Título: ESCÂNDALOS ESVAZIAM OS COFRES DAS CAMPANHAS DE CANDIDATOS A DEPUTADO
Autor: Alan Gripp e Raquel Miura
Fonte: O Globo, 06/08/2006, O País, p. 4

Poucos empresários ousam fazer doações com as novas regras eleitorais

BRASÍLIA. Se os candidatos à Presidência da República se queixam da falta de dinheiro, a chiadeira se multiplica entre os candidatos a cargos proporcionais: deputado federal, estadual e distrital. Em tempos de mensaleiros e sanguessugas ¿ neste caso com as investigações a pleno vapor ¿ até quem escapou das denúncias reclama que são poucos os empresários com coragem de registrar doações dentro das novas regras eleitorais. Um mês após iniciada a campanha, muitos candidatos, inclusive deputados de vários mandatos, não conseguiram ainda se apresentar ao eleitorado.

Não são raros os casos de candidatos que dizem bancar do próprio bolso as despesas de campanha. O deputado Gustavo Fruet (PSDB-PR), que tenta a reeleição para a Câmara depois de forte atuação na CPI dos Correios, diz que até agora não conseguiu qualquer doação e está usando as economias que fez nos últimos meses ¿ R$23 mil, segundo ele.

¿ Minha campanha está atrasada. Os empresários estão com medo de aparecer na lista de doadores. E os grandes grupos vão atrás apenas dos candidatos a presidente e a governador. Para nós, acho que as coisas só vão melhorar a partir de setembro já com os reflexos da campanha no rádio e na TV ¿ afirma Fruet.

¿Quando eu disse que daria recibo, a maioria desistiu¿

Terceiro candidato mais votado em 2002 na disputa por uma vaga na Câmara por São Paulo, o deputado José Eduardo Cardozo (PT) diz que ainda não pôs sua campanha na rua porque tem se dedicado exclusivamente a buscar doadores. Para ele, as campanhas proporcionais foram mais prejudicadas porque muitas empresas de pequeno e médio porte só aceitam contribuir por meio de caixa dois.

¿ Estava pensando em fazer um jantar para arrecadar dinheiro e muita gente se mostrou interessado. Mas quando eu disse que daria recibo, a maioria desistiu. Nestas eleições terá vantagem o candidato paroquial, aquele que tem reduto eleitoral fiel, porque aí ele concentra a campanha numa região e tudo sai mais barato ¿ afirmou Cardozo.

O deputado Ricardo Izar (PTB-SP), presidente do Conselho de Ética e candidato à reeleição, prevê que esta será sua campanha mais pobre em 20 anos de Congresso. Até agora ele só conseguiu dinheiro de uma empresa de transporte. Sem revelar valores, diz que a doação foi ¿magrinha¿ e para pagar suas despesas de campanha tem recorrido a amigos e parentes.

¿ Meu irmão e amigos têm ajudado. Mas está difícil, o dinheiro não entra, as empresas estão com medo de doar. Com isso, atrasou tudo. Eu fazia anúncios em jornais de várias cidades do interior três meses antes da votação, mas este ano só vou anunciar 15 dias antes do pleito ¿ diz Izar.

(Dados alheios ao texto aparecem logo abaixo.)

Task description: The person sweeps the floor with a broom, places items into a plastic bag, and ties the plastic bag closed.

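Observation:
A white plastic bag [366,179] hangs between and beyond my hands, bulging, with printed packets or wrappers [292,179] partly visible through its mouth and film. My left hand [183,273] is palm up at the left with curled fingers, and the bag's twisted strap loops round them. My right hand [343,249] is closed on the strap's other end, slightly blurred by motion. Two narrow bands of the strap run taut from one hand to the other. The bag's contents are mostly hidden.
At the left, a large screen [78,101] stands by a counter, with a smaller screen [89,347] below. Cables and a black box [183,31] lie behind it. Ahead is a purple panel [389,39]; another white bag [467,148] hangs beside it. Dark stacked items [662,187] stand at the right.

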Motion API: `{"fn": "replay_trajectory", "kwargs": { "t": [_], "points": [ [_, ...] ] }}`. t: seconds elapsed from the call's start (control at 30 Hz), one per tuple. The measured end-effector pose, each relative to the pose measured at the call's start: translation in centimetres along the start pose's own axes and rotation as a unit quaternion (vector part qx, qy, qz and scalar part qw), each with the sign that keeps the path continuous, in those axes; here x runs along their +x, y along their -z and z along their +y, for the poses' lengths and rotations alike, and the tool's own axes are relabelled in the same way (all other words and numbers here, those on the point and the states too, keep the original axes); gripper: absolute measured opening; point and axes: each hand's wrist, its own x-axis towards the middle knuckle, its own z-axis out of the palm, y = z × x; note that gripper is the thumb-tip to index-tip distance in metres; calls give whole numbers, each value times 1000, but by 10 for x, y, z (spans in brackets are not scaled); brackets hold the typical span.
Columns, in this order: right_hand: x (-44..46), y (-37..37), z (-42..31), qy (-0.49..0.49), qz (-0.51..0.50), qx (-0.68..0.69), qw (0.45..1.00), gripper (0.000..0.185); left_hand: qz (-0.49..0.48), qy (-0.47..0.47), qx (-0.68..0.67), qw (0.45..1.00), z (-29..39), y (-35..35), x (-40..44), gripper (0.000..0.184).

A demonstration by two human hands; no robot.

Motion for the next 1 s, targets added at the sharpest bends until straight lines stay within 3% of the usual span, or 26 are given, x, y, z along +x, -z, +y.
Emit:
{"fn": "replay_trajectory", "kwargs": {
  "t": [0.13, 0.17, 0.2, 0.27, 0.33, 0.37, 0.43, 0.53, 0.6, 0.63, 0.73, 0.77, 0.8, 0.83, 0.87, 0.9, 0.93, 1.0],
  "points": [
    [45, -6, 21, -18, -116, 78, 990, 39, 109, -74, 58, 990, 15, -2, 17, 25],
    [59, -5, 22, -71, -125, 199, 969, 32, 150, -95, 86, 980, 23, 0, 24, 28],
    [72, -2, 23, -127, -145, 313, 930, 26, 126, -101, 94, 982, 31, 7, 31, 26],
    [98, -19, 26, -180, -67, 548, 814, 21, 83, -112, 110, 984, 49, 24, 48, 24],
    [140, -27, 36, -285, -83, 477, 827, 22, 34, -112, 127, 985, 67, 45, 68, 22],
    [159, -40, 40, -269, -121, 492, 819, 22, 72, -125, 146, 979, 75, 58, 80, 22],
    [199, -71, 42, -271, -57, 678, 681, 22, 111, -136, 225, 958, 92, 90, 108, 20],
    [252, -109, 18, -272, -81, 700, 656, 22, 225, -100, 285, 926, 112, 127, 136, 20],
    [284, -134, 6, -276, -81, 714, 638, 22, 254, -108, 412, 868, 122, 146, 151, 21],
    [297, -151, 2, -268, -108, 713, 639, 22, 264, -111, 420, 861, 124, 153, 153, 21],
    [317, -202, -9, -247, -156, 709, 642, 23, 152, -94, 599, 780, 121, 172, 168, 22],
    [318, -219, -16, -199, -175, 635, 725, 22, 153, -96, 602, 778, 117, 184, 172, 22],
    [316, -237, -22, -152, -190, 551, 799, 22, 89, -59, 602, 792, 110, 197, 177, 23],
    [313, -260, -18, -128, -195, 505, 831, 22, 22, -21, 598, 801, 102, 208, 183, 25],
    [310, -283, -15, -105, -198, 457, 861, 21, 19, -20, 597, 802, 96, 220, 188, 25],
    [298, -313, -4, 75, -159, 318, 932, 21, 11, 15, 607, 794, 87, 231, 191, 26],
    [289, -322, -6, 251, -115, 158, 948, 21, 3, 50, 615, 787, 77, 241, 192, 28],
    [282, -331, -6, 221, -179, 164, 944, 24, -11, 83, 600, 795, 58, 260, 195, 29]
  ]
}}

A reclamação também se estende às novas regras que restringem a propaganda eleitoral, proibindo, por exemplo, a distribuição de brindes e a colocação de cartazes e outdoors em espaços públicos. Para muitos, as mudanças vão encarecer as campanhas.

¿ Antes, eu colocava 20 outdoors numa cidade e tinha o meu número exposto para todos os eleitores. Agora, tenho que distribuir milhares de santinhos para ter o mesmo alcance ¿ reclama o líder do PSDB na Câmara, deputado Jutahy Júnior (BA).

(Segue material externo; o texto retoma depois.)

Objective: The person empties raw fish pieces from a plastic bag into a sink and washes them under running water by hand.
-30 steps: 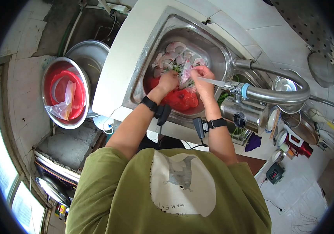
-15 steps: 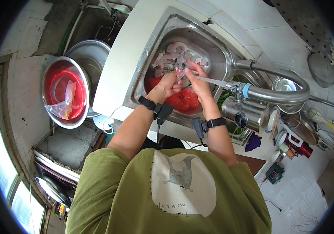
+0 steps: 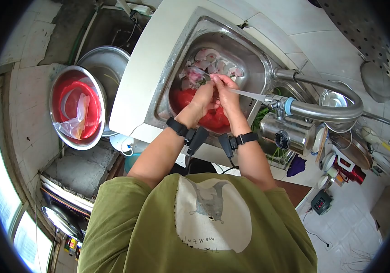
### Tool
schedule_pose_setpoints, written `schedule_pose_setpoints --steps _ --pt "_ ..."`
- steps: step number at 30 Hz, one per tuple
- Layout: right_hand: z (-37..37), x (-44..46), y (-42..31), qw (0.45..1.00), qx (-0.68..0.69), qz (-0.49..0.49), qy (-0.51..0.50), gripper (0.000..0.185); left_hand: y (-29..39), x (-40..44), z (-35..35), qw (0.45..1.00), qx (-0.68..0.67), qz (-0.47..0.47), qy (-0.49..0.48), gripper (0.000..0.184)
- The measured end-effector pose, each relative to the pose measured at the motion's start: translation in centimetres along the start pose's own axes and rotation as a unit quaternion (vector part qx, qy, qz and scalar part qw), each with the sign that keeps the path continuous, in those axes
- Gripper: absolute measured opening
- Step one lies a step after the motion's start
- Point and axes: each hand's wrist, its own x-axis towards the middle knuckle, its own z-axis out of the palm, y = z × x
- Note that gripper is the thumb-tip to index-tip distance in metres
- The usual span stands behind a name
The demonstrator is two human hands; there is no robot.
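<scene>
My left hand (image 3: 202, 98) and my right hand (image 3: 225, 92) are close together over the sink (image 3: 245, 54), fingers curled inward. What lies between them is too hidden to make out. A blurred pinkish piece of fish (image 3: 196, 74) is just beyond my fingertips; I cannot tell whether they touch it. More pale pieces of fish (image 3: 207, 55) lie in the far part of the basin. Beneath my hands is a wet red plastic bag (image 3: 212, 120). Water (image 3: 248, 94) streams from the faucet (image 3: 274, 100) onto my right hand.
Left of the white counter (image 3: 136, 86), a metal basin (image 3: 54, 116) holds a red bowl (image 3: 94, 111) with a plastic bag (image 3: 80, 119) in it. A steel canister (image 3: 283, 132) stands right of the sink, near green vegetables (image 3: 261, 113). A strainer (image 3: 377, 82) hangs at far right.
My hands have drawn closer together, the right one moving left. The pale piece that was between them is no longer visible there, and a blurred pinkish piece appears beyond my fingertips.
</scene>
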Motion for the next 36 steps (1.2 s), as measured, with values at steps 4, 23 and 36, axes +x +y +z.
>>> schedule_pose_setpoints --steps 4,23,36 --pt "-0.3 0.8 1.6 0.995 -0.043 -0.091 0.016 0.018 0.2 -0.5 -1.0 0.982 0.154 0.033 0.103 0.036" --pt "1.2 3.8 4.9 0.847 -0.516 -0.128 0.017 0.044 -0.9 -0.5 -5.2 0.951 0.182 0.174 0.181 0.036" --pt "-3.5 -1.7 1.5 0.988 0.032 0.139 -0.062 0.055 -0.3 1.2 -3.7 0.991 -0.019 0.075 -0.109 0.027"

¿Caixa dois permanece de forma sutil¿, diz cientista

Para o cientista político Octaciano Nogueira, da Universidade de Brasília (UnB), a reclamação dos candidatos a deputado tem fundamento. Mas ele crê que o caixa dois continuará presente na eleição deste ano, ainda que de forma sutil.

¿ A suspeita de caixa dois é maior porque muitos dos candidatos tiveram o nome relacionado a escândalos de corrupção, como os mensaleiros e os sanguessugas. Que empresa vai querer doar dinheiro e ver seu nome ligado a esses candidatos? No entanto os candidatos estão aí, principalmente na disputa proporcional, fazendo campanha, distribuindo santinhos e colocando gasolina nos carros de som ¿ disse Nogueira.

O cientista político Luiz Henrique Bahia, da Uerj, também considera difícil acabar com o caixa dois, mesmo depois de tantos escândalos. Mas acredita que as novas regras trazem dificuldades e as doações ilegais deverão diminuir:

¿ As mudanças são importantes para a democracia. E a chiadeira significa que pelo menos alguma coisa mudou.